The Church could have seized an opportunity of great calamity to preach salvation to the ever-darkening world of the 21st century. Instead, Christians went bonkers.
It’s a hoax! It’s Soros! I’m not wearing the damn mask! Covid’s not as bad as the flu! We’re living in fear! They’re inflating the death toll! And on and on.
It was a bad time, and a very, very bad time for many. The coronavirus upset everything.
It began for me March 13th of last year. The governor of Connecticut had issued an order the previous afternoon limiting outdoor gatherings to 200 people.
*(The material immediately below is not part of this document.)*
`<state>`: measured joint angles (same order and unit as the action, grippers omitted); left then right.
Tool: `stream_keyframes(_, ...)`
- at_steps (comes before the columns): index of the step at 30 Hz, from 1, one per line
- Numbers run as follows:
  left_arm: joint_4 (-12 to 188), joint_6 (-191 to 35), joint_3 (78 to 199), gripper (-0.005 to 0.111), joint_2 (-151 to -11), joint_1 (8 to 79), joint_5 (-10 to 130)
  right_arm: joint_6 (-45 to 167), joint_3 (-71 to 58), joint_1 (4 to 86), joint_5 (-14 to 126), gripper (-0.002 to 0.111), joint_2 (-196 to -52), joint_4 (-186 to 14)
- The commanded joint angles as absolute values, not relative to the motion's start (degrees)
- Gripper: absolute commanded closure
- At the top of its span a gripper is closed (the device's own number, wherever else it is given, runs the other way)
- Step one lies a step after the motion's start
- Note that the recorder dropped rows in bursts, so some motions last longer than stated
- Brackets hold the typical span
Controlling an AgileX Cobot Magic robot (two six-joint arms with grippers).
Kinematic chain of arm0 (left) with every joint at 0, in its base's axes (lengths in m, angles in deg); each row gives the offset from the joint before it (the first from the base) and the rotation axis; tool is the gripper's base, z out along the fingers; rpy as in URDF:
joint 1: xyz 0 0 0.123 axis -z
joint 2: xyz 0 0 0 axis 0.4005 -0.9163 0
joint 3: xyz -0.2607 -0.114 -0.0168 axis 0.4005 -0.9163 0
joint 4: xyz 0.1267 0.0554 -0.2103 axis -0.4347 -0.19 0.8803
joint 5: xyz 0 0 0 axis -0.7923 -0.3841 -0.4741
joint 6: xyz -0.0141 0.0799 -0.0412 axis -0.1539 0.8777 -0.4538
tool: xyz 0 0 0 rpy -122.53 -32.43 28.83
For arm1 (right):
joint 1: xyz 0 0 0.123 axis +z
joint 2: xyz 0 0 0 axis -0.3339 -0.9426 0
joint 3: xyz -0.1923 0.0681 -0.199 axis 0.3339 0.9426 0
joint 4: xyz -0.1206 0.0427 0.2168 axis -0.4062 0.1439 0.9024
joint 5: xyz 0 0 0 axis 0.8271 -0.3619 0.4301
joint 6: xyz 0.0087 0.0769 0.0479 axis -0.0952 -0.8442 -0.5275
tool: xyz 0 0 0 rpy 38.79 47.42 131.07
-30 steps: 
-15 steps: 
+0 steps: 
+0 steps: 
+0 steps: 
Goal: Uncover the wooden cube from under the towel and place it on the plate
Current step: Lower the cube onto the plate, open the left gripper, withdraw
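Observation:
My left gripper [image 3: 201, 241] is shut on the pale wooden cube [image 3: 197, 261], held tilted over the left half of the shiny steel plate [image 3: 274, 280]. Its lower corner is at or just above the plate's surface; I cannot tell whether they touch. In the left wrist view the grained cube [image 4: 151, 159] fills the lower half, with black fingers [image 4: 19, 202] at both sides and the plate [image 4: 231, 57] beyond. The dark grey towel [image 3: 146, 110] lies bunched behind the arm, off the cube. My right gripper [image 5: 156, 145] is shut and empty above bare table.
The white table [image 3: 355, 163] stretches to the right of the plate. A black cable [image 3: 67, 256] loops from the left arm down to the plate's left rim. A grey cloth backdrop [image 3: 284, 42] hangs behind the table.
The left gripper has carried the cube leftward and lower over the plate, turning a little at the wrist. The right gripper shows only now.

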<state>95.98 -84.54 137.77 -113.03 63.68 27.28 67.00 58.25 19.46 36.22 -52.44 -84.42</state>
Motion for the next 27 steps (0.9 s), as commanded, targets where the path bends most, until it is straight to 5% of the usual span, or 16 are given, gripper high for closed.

We had to cancel the first-ever Connecticut March for Life. It was our biggest event in years and we were expecting thousands.
I’ve seen only one of my colleagues since then, and her just twice. I drive to an empty office every day. Even now, as I type these words one year later, I sit alone in my office. It has been a lonely year.
Not entirely, not when you are a father of seven. We got by. Our family’s problems were small-ball, first world problems. We knew how fortunate we were. We read about the food lines at Rentschler Field, and about all the people losing their businesses and their jobs, and how many people could lose their homes.
We read about the rising mental health crisis, the increasing number of children at risk, the growing cases of abuse, as people lived with the stress of lockdowns.
We watched the death toll mount.
Things we never thought we would see in America. The world needed Christians. The need was obvious. We couldn’t miss it. But what lessons did we learn in this year of quarantine? Very few, I think.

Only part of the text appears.